On Sun, Jul 11, 2021 at 9:09 PM Hubert Tong <hubert.reinterpretcast@gmail.com> wrote:
On Sun, Jul 11, 2021 at 12:56 PM Corentin Jabot <corentinjabot@gmail.com> wrote:

In the third paragraph of phase 1:
[ ... ], then the physical source file shall be a well-formed UTF-8 sequence.
Each UCS scalar value encoded in the UTF-8 sequence is mapped to the corresponding element of the translation character set.

Just to clarify: I am suggesting the above for the wording (it was not merely a quote providing context for the later comment). This version separates the diagnostic requirement from the description of the processing.

I purposefully avoided the term mapping here. because the set of source characters and the set of translation set characters are the same there is no need to specify a mapping.
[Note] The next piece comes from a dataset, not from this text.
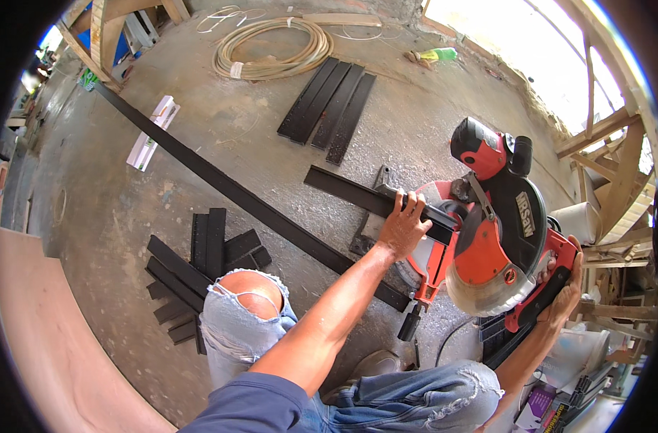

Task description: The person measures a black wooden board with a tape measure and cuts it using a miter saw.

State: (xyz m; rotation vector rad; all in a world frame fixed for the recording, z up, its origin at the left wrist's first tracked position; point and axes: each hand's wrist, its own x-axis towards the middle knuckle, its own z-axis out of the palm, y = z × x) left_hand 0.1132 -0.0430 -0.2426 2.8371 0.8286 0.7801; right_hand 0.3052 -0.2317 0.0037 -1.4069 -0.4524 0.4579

I'm not sure what to make of the situation around end-of-line indicators yet. P2348, "Whitespaces Wording Revamp", is also floating in the mix.

Indeed. P2348 is motivated by P2295.
I believe it's not dramatic to leave things partially hanging (there can be line feed in utf-8 files and we do say that line feed is new-line in P2314), but I hope we will talk about P2348 at some point.

For the UTF-8 case, I think a note to the effect that "there are no end-of-line indicators apart from the content of the UTF-8 sequence" could help (at least to further the discussion). For P2348, I suggest that "out-of-band" end-of-line indicators should remain accepted.

Suggestion for P2348:
The physical source file is mapped, in an implementation-defined manner, to a sequence of basic source character set elements.